October 1925
As usual, Flick was late.
Selina stood beneath a leafless plane tree and peered out from under her umbrella, along Bayswater Road. It was going dark already and raindrops shimmered in the headlamps of the motorcars and buses swishing past. Every now and then a tram rattled along, its bright windows fogged, reducing the occupants to an impressionistic blur.
The advertisement for the flat in the Evening Standard had sounded promising, although after almost three weeks of flat-hunting she knew not to get her hopes up. Close proximity to Hyde Park, it had reassuringly stated: all modern improvements and constant hot water. The first blow to her optimism had been delivered on the telephone, when an overly elocuted female voice had informed her of the flat’s address, thereby revealing that while it might be close to Hyde Park, it was on very much the wrong side of it.
It had taken much persuasion and two very strong Sidecars to convince Flick that Bayswater wasn’t such a bad address, and they should at least look at the flat. Even after two weeks of disappointment Flick refused to accept that compromise was going to be necessary, and that the kind of accommodation she had in mind (which, so far as Selina could make out, was something with the space, comfort and staff of her father’s house in Eaton Place but without the oppressive presence of Aunt Constance) was simply beyond their budget.
Money was another problem. Selina’s search for a job had proved no more fruitful than the quest for a flat. Less so, in some ways, since everyone to whom she mentioned it seemed to think it was a huge joke. Everything was so much more difficult than Selina had anticipated.
It was the time of year, she thought wearily, struggling to hold her umbrella while pushing the cuff of her coat up and the top of her glove down to peer at her wristwatch. Autumn was always a trial. The Americans called it ‘fall’ which always struck her as wonderfully appropriate, describing as it did the season’s effect on her spirits.
When she was little she’d adored it. She’d loved the majesty of the trees at Blackwood, the crisp morning walks with Nanny when the first frosts made the red-gold carpet of leaves crunch underfoot; the glossy conkers and jewellike blackberries; sweet chestnuts that she was allowed to stuff into her pockets and bring back to roast on the nursery fire. On rare trips to London she loved the crackle of energy that arrived with the cold, carrying the first whisper of Christmas. She had never really noticed the rain, or the way the colour drained from the world as the leaves fell and the skies turned from summer blue to gunmetal grey. Until Howard died.
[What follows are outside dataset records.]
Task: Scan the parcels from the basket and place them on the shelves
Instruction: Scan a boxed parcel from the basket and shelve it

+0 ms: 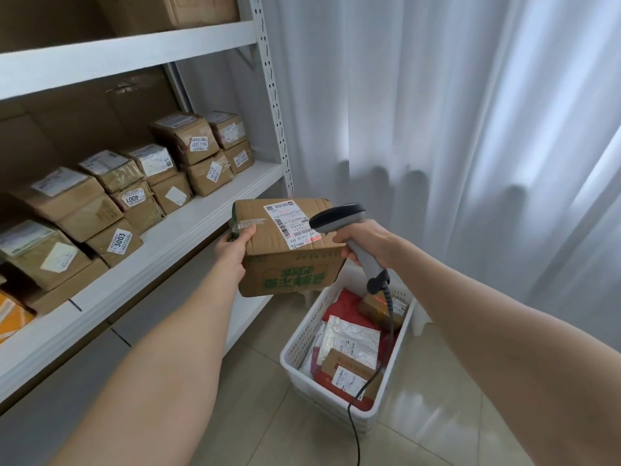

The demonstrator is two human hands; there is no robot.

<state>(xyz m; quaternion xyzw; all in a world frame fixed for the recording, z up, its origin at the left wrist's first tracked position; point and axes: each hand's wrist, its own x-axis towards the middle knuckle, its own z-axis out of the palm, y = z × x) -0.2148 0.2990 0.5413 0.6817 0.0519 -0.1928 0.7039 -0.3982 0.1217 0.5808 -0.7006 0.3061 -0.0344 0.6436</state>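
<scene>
A white curtain is hanging beyond your right hand, daylight glowing through it; below that hand, glossy pale tiles are reflecting the light.

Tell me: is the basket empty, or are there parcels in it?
Not empty. The white basket on the floor holds several parcels: a red bag, a silvery envelope and small cardboard boxes.

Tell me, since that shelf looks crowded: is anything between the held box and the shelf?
Nothing visible. The left hand holds the box just off the shelf, whose front strip is bare; the shelved parcels sit further back.
</scene>
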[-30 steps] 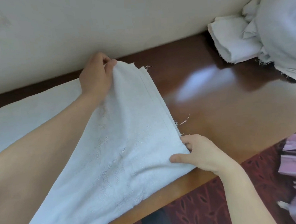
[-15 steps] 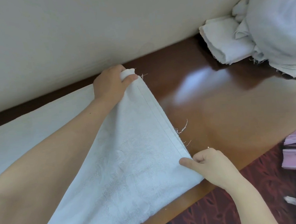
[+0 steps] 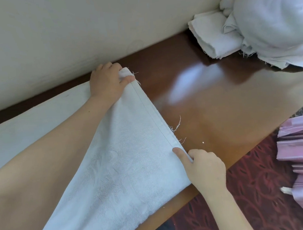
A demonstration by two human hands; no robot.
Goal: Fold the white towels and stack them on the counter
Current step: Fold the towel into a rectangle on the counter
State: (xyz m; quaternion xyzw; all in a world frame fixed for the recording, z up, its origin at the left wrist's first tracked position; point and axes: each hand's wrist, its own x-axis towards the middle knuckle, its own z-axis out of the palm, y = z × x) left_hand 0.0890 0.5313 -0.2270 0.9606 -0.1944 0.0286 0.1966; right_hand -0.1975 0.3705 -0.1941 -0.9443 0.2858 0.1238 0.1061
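White terry towel is lying doubled on the tabletop while you are pulling its hemmed edge further right than a second ago, the fingers of your left hand pinching the far corner and those of your right hand pinching the near corner, tightening this fold.

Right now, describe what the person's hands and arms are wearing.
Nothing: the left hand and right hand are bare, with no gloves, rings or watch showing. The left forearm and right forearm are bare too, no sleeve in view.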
The news had come on a chilly morning in late October. No one told her at first, but she had known something was wrong because the maids were wide-eyed and silent and her governess had allowed her to play jacks while she left the schoolroom to talk with Nanny. She hadn’t played, of course; she had listened at the door, and that was when she had heard it first. A word like the rustle of silk, so pretty she had kept hold of it. Passchendaele.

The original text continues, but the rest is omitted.